■ **Problem description**: Transcribe the following entries word for word. End with the line where "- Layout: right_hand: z" appears.

%%

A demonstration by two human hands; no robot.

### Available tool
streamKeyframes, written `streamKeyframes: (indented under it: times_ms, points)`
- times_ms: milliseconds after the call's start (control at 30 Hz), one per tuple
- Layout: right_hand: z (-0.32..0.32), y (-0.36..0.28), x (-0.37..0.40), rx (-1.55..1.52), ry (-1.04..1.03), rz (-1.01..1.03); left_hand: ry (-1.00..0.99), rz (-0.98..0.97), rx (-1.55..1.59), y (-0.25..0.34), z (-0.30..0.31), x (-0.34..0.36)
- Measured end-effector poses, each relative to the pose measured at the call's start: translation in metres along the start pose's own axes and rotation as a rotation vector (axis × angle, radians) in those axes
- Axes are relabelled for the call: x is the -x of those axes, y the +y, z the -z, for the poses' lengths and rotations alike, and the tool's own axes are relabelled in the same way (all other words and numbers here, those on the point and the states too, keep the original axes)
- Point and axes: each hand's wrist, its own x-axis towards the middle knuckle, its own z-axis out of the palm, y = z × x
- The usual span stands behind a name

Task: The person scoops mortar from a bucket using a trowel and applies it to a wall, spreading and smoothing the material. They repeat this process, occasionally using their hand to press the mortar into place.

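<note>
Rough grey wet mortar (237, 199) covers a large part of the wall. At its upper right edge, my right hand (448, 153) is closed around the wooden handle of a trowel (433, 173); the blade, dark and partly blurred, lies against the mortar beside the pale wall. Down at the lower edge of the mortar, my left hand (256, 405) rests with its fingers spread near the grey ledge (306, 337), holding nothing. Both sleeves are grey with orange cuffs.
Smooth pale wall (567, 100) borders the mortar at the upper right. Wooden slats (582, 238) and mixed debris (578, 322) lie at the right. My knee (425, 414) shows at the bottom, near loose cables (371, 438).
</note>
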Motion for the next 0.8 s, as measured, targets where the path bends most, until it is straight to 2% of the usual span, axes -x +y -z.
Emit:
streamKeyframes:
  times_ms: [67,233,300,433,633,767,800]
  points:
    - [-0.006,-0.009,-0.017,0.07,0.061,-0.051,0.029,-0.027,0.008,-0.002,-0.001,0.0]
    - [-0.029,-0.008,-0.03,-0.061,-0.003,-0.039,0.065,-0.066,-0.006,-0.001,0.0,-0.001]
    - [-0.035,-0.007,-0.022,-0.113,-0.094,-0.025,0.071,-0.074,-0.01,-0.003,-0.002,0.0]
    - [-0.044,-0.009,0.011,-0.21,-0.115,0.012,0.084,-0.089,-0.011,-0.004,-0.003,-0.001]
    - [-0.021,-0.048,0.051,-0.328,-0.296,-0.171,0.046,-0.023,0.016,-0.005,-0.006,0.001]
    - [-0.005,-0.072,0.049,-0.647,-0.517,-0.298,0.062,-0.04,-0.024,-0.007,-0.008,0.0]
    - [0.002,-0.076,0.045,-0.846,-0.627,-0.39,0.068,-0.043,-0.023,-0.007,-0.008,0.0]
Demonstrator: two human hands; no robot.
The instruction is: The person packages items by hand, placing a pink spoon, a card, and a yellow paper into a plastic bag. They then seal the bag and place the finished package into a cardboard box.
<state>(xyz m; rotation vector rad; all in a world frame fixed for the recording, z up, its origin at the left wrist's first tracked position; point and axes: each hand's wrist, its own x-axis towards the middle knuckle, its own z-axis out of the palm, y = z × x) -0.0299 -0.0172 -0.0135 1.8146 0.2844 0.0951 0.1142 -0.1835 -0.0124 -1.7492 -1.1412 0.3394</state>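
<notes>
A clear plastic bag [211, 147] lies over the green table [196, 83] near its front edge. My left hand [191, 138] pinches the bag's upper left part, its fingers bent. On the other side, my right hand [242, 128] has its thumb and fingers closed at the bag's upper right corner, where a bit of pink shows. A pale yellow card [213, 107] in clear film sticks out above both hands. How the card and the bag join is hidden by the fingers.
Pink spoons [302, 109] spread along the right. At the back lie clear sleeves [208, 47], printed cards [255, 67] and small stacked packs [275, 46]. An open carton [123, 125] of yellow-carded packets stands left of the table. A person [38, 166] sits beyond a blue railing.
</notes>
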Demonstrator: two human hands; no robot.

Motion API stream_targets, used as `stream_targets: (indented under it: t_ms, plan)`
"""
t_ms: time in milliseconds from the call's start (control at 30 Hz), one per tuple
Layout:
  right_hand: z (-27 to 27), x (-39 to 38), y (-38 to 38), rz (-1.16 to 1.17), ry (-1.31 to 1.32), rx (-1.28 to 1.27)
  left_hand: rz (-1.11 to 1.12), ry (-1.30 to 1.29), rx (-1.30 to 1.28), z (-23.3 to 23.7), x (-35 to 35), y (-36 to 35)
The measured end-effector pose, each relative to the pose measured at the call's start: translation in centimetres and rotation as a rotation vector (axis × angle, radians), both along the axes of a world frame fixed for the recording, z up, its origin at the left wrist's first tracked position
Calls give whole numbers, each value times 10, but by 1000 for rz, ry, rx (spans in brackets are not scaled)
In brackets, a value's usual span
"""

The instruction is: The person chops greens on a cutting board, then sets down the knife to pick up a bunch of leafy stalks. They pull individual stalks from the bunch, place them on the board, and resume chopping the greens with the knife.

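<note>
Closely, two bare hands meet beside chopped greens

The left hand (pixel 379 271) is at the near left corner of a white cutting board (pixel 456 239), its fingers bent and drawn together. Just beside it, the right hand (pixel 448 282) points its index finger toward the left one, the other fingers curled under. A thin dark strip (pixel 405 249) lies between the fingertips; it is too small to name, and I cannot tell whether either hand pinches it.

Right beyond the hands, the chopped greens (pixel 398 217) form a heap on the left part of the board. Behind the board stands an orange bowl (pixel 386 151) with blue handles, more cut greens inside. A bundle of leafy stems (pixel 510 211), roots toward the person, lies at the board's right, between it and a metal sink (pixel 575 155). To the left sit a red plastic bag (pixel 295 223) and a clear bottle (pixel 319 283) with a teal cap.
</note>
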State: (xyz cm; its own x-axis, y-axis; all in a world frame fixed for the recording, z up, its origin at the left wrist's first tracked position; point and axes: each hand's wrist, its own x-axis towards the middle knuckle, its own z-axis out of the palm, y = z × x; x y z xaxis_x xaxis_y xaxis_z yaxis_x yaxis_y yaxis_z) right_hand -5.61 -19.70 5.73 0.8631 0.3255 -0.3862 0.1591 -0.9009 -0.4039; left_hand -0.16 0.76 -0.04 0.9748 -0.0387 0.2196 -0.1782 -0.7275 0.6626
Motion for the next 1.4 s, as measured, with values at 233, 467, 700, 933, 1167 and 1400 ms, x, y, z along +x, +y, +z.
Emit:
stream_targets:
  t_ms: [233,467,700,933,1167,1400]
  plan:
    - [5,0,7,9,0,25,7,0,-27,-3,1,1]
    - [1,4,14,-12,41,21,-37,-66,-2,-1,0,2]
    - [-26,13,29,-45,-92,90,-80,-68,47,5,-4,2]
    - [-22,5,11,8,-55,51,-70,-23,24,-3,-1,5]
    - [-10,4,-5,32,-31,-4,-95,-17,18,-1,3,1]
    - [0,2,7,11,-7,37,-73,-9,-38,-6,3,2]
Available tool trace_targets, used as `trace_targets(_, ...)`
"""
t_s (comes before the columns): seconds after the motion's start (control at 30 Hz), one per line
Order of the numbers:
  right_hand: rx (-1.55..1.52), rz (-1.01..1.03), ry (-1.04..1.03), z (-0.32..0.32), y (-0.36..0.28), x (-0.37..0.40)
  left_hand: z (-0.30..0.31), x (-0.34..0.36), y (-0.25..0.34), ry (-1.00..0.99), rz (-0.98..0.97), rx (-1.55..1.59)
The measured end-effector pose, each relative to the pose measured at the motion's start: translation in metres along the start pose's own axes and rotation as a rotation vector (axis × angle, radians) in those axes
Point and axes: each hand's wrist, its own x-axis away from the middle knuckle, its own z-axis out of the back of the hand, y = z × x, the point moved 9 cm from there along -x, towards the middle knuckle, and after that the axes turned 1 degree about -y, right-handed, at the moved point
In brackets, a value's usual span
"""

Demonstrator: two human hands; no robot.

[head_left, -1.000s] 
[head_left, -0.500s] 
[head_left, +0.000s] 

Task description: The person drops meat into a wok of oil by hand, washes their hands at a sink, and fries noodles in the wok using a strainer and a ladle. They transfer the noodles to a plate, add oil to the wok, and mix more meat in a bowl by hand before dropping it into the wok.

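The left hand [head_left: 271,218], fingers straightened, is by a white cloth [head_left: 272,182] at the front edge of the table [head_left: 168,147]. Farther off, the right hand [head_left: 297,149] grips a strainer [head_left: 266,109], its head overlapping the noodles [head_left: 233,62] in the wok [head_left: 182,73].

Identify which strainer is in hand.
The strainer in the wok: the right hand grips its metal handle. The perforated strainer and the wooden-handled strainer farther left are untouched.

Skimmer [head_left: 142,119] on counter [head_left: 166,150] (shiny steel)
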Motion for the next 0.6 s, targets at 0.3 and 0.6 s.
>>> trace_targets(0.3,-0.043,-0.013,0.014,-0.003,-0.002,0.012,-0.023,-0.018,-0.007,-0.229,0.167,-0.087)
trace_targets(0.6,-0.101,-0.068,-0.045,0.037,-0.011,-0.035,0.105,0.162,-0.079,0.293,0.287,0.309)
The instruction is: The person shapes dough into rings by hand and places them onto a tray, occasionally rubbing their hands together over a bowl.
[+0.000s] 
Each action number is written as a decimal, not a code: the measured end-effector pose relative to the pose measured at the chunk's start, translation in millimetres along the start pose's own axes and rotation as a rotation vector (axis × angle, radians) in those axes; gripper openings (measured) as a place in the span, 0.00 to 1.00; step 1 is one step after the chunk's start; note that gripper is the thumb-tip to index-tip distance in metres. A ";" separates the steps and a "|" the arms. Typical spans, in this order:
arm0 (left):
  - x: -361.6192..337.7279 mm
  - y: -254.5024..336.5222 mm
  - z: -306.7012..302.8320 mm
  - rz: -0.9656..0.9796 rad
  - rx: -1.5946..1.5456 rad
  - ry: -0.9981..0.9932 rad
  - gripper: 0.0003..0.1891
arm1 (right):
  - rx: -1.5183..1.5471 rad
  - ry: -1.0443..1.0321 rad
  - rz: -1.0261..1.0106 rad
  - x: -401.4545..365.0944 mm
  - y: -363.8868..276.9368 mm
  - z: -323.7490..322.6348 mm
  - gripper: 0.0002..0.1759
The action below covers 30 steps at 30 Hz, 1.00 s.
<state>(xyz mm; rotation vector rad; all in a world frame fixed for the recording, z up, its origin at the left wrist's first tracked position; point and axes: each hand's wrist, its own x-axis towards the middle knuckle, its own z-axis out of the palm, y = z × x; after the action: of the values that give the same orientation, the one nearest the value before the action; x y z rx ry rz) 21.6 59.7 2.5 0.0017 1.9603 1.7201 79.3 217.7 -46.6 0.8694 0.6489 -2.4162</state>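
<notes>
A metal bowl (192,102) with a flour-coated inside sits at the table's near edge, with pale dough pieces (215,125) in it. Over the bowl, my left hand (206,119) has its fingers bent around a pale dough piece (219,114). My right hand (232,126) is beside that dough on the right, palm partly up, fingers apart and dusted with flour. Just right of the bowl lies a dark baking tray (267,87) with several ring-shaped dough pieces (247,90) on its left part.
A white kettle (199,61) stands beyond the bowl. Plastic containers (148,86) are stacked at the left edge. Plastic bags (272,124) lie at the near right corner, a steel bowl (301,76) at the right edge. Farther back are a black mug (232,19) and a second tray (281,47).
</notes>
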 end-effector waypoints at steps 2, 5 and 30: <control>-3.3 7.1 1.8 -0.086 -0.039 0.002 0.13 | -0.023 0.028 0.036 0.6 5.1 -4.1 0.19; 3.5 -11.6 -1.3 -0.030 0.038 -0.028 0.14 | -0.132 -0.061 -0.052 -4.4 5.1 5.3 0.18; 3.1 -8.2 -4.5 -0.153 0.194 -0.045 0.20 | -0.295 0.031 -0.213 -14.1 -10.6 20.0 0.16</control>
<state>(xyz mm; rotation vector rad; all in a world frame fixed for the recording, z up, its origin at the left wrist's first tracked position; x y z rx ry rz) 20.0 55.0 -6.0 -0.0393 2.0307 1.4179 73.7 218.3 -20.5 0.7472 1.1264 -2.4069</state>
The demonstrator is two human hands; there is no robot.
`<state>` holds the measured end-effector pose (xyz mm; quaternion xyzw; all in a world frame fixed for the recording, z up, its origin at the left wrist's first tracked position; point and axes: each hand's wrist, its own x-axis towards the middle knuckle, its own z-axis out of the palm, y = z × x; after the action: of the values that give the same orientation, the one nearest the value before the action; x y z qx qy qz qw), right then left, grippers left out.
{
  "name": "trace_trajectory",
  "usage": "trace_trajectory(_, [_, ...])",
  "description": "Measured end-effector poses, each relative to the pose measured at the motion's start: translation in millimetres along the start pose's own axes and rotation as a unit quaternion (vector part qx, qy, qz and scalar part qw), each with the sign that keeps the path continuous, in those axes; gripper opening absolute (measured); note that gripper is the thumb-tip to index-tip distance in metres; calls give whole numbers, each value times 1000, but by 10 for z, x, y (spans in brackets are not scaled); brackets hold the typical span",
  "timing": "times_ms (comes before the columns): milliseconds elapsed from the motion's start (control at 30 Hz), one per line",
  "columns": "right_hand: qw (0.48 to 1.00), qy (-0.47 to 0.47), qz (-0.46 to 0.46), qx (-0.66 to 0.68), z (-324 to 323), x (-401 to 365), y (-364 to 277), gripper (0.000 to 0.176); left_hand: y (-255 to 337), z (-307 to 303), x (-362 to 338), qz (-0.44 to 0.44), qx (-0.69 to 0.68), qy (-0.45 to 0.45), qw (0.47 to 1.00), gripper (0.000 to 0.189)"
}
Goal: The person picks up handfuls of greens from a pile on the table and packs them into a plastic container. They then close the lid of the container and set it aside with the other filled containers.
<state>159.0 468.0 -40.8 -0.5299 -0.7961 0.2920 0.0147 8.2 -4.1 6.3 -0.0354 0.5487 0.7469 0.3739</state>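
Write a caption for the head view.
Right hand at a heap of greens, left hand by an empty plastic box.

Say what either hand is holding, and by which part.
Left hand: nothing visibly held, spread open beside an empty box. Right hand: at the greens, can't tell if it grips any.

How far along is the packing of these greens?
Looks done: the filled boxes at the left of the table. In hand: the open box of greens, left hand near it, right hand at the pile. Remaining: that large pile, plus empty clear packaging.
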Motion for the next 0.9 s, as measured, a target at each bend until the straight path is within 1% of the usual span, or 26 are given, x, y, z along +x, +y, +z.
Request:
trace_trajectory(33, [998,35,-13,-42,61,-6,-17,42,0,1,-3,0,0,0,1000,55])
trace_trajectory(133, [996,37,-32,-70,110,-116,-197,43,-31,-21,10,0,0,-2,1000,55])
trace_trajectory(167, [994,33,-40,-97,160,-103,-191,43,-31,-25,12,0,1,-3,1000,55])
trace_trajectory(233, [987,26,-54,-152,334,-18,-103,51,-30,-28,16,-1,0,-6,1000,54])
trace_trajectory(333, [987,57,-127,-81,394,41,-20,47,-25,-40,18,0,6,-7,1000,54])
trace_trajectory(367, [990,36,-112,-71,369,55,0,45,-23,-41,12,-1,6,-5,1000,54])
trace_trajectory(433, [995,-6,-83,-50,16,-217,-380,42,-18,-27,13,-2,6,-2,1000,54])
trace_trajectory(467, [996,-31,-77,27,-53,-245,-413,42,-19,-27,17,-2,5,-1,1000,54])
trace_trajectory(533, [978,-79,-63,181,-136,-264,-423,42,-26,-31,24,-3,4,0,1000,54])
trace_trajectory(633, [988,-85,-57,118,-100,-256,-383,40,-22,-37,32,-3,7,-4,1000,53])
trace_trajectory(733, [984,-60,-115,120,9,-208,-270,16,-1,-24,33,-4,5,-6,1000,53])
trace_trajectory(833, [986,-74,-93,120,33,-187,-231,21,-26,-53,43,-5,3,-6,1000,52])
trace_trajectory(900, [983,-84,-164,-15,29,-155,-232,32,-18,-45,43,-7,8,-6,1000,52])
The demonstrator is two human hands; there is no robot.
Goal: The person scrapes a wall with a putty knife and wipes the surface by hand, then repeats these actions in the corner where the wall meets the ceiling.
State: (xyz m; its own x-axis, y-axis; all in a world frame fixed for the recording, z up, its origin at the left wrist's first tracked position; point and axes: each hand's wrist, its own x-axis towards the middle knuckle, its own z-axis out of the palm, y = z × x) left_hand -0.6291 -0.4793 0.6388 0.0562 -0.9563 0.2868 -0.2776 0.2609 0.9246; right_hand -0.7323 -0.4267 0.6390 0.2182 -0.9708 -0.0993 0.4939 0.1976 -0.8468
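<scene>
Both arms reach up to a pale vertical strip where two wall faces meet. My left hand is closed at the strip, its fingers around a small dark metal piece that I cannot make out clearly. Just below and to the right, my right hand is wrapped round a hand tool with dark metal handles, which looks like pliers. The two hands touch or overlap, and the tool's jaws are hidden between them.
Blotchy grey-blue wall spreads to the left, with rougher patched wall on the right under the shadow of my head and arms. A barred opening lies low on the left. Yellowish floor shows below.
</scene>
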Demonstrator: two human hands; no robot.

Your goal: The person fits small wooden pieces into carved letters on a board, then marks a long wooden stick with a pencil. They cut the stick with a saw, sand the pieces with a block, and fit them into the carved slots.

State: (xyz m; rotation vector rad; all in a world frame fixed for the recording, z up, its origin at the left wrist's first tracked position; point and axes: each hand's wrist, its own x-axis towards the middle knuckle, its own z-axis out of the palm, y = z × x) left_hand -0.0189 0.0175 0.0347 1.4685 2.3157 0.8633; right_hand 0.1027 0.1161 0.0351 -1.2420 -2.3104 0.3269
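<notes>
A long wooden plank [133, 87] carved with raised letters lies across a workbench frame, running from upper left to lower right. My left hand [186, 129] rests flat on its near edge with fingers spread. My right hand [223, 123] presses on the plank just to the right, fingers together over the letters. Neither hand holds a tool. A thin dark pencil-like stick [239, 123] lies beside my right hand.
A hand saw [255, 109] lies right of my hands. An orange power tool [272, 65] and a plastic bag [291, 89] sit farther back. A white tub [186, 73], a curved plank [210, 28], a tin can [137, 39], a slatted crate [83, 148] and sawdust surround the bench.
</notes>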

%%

■ **Result of the task**:
A demonstration by two human hands; no robot.

### Available tool
streamKeyframes, written `streamKeyframes: (indented under it: times_ms, points)`
- times_ms: milliseconds after the call's start (control at 30 Hz), one per tuple
- Layout: right_hand: z (-0.32..0.32), y (-0.36..0.28), x (-0.37..0.40), rx (-1.55..1.52), ry (-1.04..1.03), rz (-1.01..1.03); left_hand: ry (-1.00..0.99), rz (-0.98..0.97), rx (-1.55..1.59), y (-0.25..0.34), z (-0.30..0.31), x (-0.34..0.36)

Nothing else goes with this output.